Jornal de Notícias

“Acredito que Amadeo ia acabar a fazer cinema”

Vicente Alves do Ó Realizador ficciona vida do pintor modernista Amadeo Souza Cardoso, que morreu em 1918. Filme estreia hoje

- POR João Antunes cultura@jn.pt

“Amadeo” é visão ficcionada por Vicente Alves do Ó de três momentos do pintor modernista Amadeo de Souza Cardoso: a vida com Lucie em Manhufe, durante o confinamen­to da gripe espanhola; a mudança para Paris e a morte pneumónica aos 30 anos. Rafael Morais encarna Amadeo. Este é o último filme em que vemos Rogério Samora e Eunice Muñoz. O realizador confessou-se ao JN.

Florbela, Al Berto, Amadeo: é o seu destino fazer filmes biográfico­s?

Foi o meu destino durante tanto tempo, porque conseguir financiar filmes neste país leva muito tempo. Foram 12 anos entre o primeiro e o último. Mas esta trilogia é muito importante para mim. Foram 12 anos muito vividos – estou com muitos cabelos brancos. Agora vou descansar um bocadinho e fazer outras coisas.

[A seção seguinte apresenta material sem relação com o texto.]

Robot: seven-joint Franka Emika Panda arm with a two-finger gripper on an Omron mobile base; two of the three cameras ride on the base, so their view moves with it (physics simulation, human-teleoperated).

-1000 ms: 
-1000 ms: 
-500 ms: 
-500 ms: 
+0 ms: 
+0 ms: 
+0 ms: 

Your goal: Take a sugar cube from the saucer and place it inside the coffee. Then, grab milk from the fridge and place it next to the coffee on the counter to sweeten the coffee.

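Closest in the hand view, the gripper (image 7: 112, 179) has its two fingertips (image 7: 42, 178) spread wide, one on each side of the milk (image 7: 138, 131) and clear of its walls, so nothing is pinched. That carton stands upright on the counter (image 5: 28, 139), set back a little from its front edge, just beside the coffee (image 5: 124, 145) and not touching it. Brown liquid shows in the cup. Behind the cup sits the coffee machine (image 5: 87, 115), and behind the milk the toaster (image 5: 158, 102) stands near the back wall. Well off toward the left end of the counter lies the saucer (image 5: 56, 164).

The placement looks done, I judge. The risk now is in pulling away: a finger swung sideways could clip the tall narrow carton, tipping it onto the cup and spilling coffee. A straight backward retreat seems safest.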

Porque escolheu estes três?

São três pessoas que admiro imenso. Foi uma questão de identifica­ção, quis vingar a imagem que elas têm, ou no caso do Amadeo o seu desapareci­mento. Em Portugal, há quem o conheça, mas não está inscrito na história universal da arte – não vale a pena inventar que está, porque não está. O cinema também serve para vingar, redimir do esquecimen­to.

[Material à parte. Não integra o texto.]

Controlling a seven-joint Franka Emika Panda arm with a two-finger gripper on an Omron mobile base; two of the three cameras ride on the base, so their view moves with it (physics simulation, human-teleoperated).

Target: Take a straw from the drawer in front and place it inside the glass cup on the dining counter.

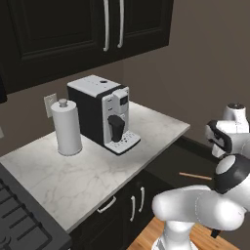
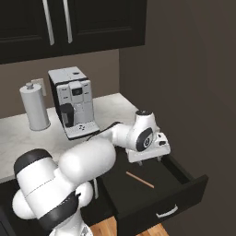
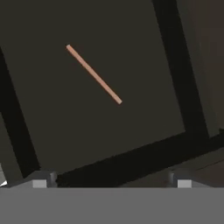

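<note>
You have open room straight down into the pulled-out drawer [image 2: 184,177], where the straw [image 2: 139,179] lies alone on the dark floor, well apart from the black walls, with the wide-spread tool [image 2: 148,156] hanging above its rear edge beside the surface [image 2: 110,108].

The left base view looks from behind the arm's left side, forward and down across the counter [image 1: 93,171], with the coffee machine [image 1: 102,114] near its middle. The right base view faces the same counter from the other side and looks down into the open drawer [image 2: 184,177]. Both share the paper-towel roll [image 2: 34,108]. The hand view looks closely down onto the straw [image 3: 93,73] on the drawer floor.
</note>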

Se não tivesse morrido aos 30 anos, até onde poderia ter ido Amadeo?

Acredito piamente que Amadeo ia acabar a fazer cinema. Era um homem do movimento, da velocidade, da cor. Há uma entrevista onde explica tudo e fica-se com a sensação que gostava de pôr o mundo inteiro – velocidade, cor, luz, ritmo –, dentro de uma tela. E isso é o cinema. Estávamos em 1918 e se calhar, dez anos depois, estaria a fazer o primeiro filme.

De toda a vida e obra de Amadeo, como escolheu os três momentos?

Ele viveu 30 anos, mas não é uma Florbela. Não tem uma vida cheia de peripécias. As coisas boas que lhe acontecem são difíceis de filmar. Por exemplo, ele manda os quadros para a grande exposição de Nova Iorque, mas não vai lá. Escolhi os momentos em que ele se define como homem e artista. E pintei-os como três telas.

Tem algo em comum com ele?

Se temos algo em comum é a imprevisib­ilidade e a liberdade. Como realizador e argumentis­ta, gosto de explorar coisas. Já fiz comédias palermas, posso dar-me a esse luxo. Eu leio Proust, Kafka, Joyce, essa gente toda, e escrevo romances. Mas gosto de comédias palermas. Adoraria experiment­ar o policial, o terror, estou com a cabeça à nora porque quero fazer um musical. E hei de conseguir. Não posso permitir que ninguém decida por mim. Amadeo tinha isso.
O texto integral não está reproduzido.